Deserving or not, I'm very fortunate to have been extended an invitation. It will be a fun and exciting vacation. I'm looking forward to seeing everyone.

That being said, I can't stay home just because you don't think I should go.

In other words, I understand and don't entirely disagree with your position. However, just like your "new bed" selection for "furniture that begins with the letter N," I'm going to give it a BIG THUMBS DOWN!

Maybe I'll save you a cookie...

T. said...

Lou, I appreciate you understanding my postion as an "outsider" and am delighted to see the gratitude you feel to have had the doors of that exclusive club opened to you.

I don't intend to drag your good name, which isn't even your real name, through the mud. I just want to drag it down the ski slopes behind me over moguls and maybe bruise it up a little...okay not really.
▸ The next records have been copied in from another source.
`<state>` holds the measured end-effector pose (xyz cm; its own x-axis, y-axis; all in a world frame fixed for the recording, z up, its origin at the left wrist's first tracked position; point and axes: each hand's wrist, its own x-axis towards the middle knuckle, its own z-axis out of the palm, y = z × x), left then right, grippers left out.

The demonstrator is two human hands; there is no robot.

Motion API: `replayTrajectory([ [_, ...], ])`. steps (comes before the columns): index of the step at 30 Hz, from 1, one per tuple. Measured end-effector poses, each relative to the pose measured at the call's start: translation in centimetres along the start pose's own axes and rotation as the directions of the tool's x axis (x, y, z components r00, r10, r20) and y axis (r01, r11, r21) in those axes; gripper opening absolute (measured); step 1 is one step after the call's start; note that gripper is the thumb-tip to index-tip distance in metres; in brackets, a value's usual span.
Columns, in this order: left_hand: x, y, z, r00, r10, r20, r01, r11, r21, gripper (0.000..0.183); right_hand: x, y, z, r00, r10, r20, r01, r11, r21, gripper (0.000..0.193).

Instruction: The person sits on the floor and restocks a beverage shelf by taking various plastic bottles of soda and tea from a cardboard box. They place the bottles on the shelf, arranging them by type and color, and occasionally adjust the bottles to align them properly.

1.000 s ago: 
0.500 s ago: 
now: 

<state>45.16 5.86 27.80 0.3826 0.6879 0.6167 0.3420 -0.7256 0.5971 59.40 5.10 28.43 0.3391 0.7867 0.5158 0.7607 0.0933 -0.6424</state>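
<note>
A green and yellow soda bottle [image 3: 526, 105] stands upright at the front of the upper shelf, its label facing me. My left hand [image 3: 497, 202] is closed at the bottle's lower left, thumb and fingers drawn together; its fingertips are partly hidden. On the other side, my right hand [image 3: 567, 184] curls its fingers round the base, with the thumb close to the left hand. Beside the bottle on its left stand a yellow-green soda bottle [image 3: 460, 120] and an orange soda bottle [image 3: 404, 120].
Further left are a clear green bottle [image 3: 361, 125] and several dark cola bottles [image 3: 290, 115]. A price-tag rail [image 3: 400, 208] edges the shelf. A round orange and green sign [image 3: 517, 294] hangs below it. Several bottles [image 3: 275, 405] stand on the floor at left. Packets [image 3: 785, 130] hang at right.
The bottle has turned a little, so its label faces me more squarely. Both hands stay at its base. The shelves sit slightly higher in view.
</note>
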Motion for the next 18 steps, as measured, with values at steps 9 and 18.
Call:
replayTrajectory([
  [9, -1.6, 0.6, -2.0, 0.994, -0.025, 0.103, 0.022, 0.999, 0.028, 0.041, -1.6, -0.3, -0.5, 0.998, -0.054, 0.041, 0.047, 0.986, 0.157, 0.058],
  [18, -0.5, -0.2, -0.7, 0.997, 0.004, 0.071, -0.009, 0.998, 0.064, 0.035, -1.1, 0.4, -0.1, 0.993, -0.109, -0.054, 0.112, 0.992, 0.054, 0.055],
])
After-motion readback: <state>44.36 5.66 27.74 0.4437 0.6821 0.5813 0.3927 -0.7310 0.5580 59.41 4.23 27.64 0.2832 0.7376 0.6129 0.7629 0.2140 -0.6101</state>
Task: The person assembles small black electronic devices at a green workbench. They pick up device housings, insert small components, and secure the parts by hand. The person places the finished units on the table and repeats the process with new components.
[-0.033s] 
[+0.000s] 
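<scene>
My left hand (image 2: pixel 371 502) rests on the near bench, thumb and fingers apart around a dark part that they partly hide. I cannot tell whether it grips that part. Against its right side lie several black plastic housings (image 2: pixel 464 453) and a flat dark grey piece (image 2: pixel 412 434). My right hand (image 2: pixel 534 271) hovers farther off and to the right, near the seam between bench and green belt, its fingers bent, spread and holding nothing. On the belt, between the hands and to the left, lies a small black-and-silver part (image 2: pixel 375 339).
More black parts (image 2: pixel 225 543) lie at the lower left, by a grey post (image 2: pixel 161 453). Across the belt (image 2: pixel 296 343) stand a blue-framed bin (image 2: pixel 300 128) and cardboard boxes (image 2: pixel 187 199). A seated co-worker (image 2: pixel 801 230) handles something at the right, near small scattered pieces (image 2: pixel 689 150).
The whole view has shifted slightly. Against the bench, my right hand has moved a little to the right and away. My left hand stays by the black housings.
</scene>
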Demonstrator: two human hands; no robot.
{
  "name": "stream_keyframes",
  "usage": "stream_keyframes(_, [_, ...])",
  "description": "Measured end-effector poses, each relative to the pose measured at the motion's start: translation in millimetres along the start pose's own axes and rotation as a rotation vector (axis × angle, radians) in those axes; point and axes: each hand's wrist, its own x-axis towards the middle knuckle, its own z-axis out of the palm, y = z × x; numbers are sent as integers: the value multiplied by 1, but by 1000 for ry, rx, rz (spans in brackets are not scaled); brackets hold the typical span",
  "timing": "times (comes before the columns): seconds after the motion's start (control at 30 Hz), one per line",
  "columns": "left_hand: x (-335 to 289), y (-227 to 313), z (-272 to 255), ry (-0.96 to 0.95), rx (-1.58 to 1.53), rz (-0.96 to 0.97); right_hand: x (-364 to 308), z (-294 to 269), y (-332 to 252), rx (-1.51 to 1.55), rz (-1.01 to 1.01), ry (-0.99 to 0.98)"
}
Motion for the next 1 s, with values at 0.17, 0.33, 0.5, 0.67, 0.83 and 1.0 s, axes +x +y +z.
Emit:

You just represent the mere hope of outsiders joining in, and having that hope exist for me is actually more painful than not believing it was an option at all.

I don't think you should stay home. Believe me...if ever that door opens my way, I'm running through it head first and so quickly they can't resend the offer.

How's the ACL by the way? Stay clear of Tom who may push you down again.

P.S. Save a cookie for me. I'd appreciate it.

Michelle said...

LOL - I loved reading the debates going on in the comments section. Carol is marvelous. I like her. Very much. I want a male version of Carol. I seriously need a highly organised person to run my life for me.

And if I lived in the States, I would either hijack your trip next weekend and invite myself along to enjoy lovingly packed meals and chocolate chip cookays or I will join T and help form a rival gang wearing our own matching outfits.